EDS 232 - Machine Learning for Environmental Science

EDS 232

Lesson 9

Bagging and Random Forests

In this lesson

Ensemble methods
Bagging: fitting many trees on bootstrap samples and averaging predictions
Out-of-bag error estimation: an alternative to cross-validation
Random forests: decorrelating trees by using a random subset of predictors at each split

A guiding dataset

22 ecological survey sites, each characterized by:

rainfall — annual precipitation (mm)
temperature — mean summer temperature (°C)
biomass — aboveground plant biomass (tonnes/ha) (response)

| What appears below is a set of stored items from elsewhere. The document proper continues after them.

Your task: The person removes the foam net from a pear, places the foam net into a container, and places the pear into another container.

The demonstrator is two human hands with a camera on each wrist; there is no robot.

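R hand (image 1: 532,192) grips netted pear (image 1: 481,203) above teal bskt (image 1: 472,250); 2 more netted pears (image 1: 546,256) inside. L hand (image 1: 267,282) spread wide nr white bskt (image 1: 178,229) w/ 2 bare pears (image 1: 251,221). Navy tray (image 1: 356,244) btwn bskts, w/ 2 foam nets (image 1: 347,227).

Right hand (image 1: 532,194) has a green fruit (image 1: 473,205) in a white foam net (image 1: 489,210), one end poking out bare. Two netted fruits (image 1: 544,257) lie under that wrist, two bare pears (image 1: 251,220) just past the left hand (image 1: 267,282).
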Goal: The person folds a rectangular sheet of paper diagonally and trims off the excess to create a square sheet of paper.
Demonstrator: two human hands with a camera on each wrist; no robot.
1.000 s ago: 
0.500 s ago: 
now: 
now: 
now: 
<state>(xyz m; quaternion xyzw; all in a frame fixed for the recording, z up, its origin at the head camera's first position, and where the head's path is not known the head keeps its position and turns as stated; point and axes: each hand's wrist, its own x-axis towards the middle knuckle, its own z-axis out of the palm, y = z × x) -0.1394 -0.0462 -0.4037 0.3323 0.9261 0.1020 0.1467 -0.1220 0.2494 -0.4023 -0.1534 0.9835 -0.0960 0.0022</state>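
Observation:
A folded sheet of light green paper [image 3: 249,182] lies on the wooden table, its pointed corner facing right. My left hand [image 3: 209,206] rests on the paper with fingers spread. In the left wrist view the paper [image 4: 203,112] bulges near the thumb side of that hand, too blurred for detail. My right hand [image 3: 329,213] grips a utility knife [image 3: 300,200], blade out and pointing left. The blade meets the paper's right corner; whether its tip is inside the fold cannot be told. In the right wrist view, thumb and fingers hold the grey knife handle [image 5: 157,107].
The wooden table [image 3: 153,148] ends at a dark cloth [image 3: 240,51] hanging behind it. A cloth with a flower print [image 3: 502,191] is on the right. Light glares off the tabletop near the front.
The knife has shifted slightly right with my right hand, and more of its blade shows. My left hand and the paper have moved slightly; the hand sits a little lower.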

The variance problem in decision trees

A single decision tree suffers from high variance: small changes in the training data can lead to very different trees and very different predictions. Deep trees are prone to overfitting.

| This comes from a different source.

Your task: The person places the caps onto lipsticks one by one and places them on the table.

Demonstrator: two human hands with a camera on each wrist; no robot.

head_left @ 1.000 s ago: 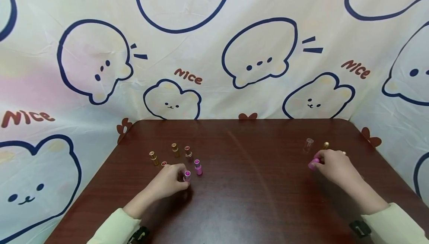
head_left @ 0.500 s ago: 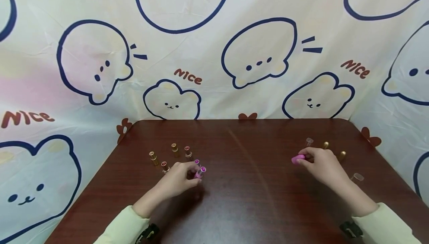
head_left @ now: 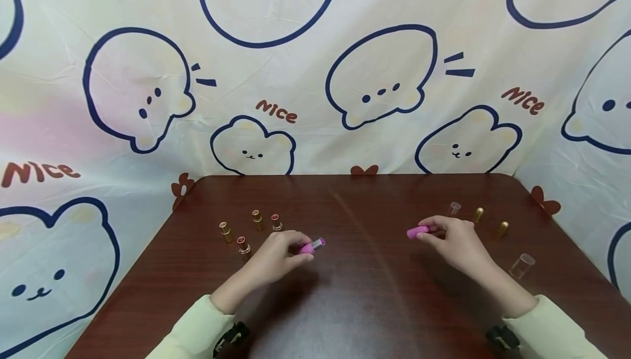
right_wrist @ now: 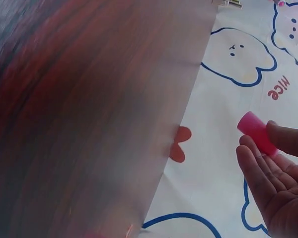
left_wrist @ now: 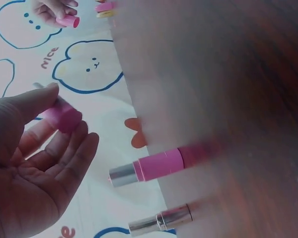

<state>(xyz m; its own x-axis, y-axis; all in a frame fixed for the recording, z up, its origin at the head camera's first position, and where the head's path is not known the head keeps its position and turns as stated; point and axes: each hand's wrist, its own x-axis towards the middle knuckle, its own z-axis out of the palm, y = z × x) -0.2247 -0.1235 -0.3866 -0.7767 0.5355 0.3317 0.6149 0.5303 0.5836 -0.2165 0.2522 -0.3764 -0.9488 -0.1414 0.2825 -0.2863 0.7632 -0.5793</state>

One general strategy for reducing variance:

Take many training sets from the same population
Fit a separate model on each training set
Average the resulting predictions

Core idea: The more uncorrelated the individual predictions are, the more variance reduction we get from averaging.

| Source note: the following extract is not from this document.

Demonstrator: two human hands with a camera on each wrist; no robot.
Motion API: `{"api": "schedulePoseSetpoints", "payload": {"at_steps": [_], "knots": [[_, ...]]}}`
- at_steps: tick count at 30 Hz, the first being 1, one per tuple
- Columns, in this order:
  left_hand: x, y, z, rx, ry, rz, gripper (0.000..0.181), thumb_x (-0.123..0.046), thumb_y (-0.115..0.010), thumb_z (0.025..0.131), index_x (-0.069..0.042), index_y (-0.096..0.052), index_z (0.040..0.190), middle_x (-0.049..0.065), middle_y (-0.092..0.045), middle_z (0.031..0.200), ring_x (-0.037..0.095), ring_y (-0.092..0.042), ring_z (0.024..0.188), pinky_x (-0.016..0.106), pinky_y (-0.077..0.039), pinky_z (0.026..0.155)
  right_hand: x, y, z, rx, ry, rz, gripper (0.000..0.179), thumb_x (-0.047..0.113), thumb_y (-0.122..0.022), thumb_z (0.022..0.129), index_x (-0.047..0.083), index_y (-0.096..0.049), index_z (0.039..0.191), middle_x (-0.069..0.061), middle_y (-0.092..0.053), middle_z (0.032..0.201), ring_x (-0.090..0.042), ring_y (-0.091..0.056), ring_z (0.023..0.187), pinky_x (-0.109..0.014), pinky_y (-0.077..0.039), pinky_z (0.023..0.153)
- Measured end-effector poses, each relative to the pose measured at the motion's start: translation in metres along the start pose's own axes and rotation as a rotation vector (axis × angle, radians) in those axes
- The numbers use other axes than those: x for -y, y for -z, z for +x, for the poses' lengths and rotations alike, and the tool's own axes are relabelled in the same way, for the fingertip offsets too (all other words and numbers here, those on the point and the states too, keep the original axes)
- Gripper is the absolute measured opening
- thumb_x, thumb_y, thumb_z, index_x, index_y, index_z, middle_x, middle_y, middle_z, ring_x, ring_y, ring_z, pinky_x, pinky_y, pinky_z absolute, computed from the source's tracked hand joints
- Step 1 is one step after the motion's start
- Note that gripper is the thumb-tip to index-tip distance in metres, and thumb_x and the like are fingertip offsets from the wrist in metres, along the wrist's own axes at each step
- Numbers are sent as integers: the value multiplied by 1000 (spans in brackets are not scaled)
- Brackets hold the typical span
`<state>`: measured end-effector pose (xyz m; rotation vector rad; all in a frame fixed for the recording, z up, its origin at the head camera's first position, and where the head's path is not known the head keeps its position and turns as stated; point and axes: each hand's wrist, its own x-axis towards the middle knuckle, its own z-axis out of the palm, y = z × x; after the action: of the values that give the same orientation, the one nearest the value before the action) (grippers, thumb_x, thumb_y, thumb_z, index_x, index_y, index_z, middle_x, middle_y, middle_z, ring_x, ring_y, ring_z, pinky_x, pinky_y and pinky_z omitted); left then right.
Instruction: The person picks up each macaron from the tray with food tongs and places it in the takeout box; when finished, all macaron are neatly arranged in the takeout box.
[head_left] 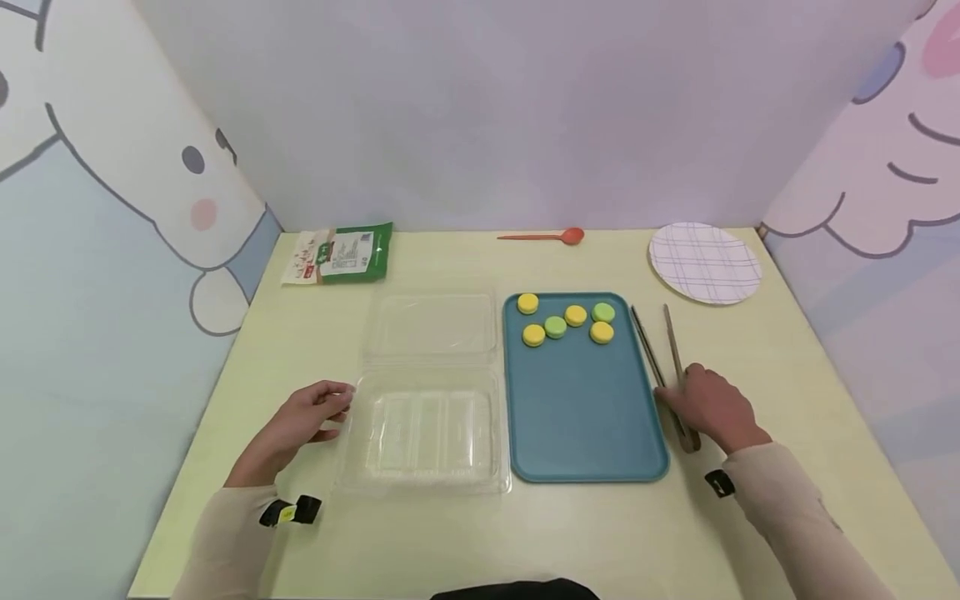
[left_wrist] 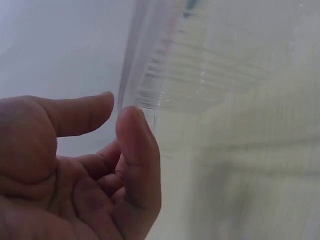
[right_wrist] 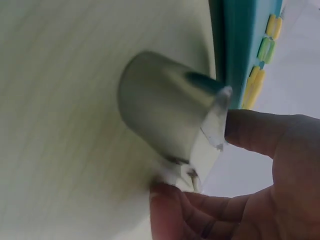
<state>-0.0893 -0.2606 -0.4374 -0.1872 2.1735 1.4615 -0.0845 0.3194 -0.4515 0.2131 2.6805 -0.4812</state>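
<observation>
A clear hinged plastic container [head_left: 427,433] lies with its lid [head_left: 435,327] laid back. My left hand [head_left: 303,421] is at its left edge; in the left wrist view the thumb and curled index finger stand around the thin clear rim [left_wrist: 131,75]. With my right hand [head_left: 712,408] I hold metal tongs [head_left: 651,346] beside the blue tray, thumb on one arm and fingers on the other. Their two arms spread apart, tips pointing away from me, and the bent end [right_wrist: 160,102] shows large in the right wrist view. Several yellow and green macarons [head_left: 555,327] sit on the tray's far part.
The blue tray [head_left: 588,408] stands between the container and the tongs. Toward the back are a green and white packet [head_left: 341,254], a red spoon [head_left: 558,237] and a checked white plate [head_left: 705,262]. Walls [head_left: 480,117] border the table at the back and sides.
</observation>
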Motion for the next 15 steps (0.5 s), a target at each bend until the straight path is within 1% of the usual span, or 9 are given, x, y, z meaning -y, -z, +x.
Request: {"api": "schedulePoseSetpoints", "payload": {"at_steps": [3, 6, 11, 12, 15], "knots": [[2, -2, -1, -1, -8, -14, 45, -26, -58, 104, 6, -49, 135, 13, -58, 109, 16, -56, 93, 29, -54, 75, 1, -1, 4, 15, -14, 0, 51, 45, -56, 94, -5, -48, 96, -14, -55, 77, -28, -56, 65, -42, -43, 54], [1, -5, 3, -4, -28, -28, 44, -24, -60, 103, 6, -50, 133, 15, -58, 108, 16, -56, 91, 28, -54, 74, 1, 3, 4, 11, -24, -3, 47, 41, -54, 93, -6, -48, 98, -15, -54, 76, -29, -54, 65, -41, -42, 53], [3, -5, 4, -25, -16, -34, 39, -19, -58, 104, 8, -51, 131, 15, -60, 107, 14, -56, 87, 26, -54, 72, 0, 1, 5, 11, -21, 29, 44, 38, -56, 92, -5, -49, 98, -14, -55, 77, -28, -55, 65, -40, -42, 53], [3, -5, 4, -30, -11, -35, 38, -19, -58, 104, 8, -51, 130, 15, -60, 107, 14, -56, 87, 26, -54, 71, 0, 1, 5, 4, -16, 39, 43, 37, -56, 92, -5, -49, 98, -14, -55, 77, -28, -55, 64, -40, -43, 52], [3, -4, 6, -30, -14, -34, 39, -20, -58, 104, 8, -50, 131, 15, -59, 106, 14, -56, 86, 26, -54, 70, -5, -1, 3, -48, 13, 76, 45, 34, -54, 96, -10, -48, 105, -17, -58, 80, -27, -56, 63, -41, -43, 51]]}}
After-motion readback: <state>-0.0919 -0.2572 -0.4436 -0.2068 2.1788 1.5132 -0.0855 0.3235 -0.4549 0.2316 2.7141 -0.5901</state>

The challenge: in practice we only have a single training set. Bootstrapping is a way around this.

Bootsrapping & bagging

Bootsrap

Bootstrapping: generate a new training set by sampling with replacement from the original training set

Each bootstrapped sample is the same size as the original
Some observations appear more than once
Some observations are left out entirely

Bagging — Bootstrap AGGregatING

Bagging is a method to generate an ensemble model by:

Generating many training sets from the single one we have by bootstrapping
Fitting a model on each bootstrapped sample
Then aggregate predictions to get a final prediction from the ensemble

Bagging for regression

Generate \(B\) bootstrapped training sets
Fit a decision tree on each bootstrapped training set
Obtain \(B\) estimates \(\hat{f}^{*1}(x), \ldots, \hat{f}^{*B}(x)\), one for each tree
Average the predictions:

\[\hat{f}_{\text{bag}}(x) = \frac{1}{B} \sum_{b=1}^{B} \hat{f}^{*b}(x)\]

Check-in

How would you modify the bagging workflow for a classification problem? What changes? Create the corresponding diagram.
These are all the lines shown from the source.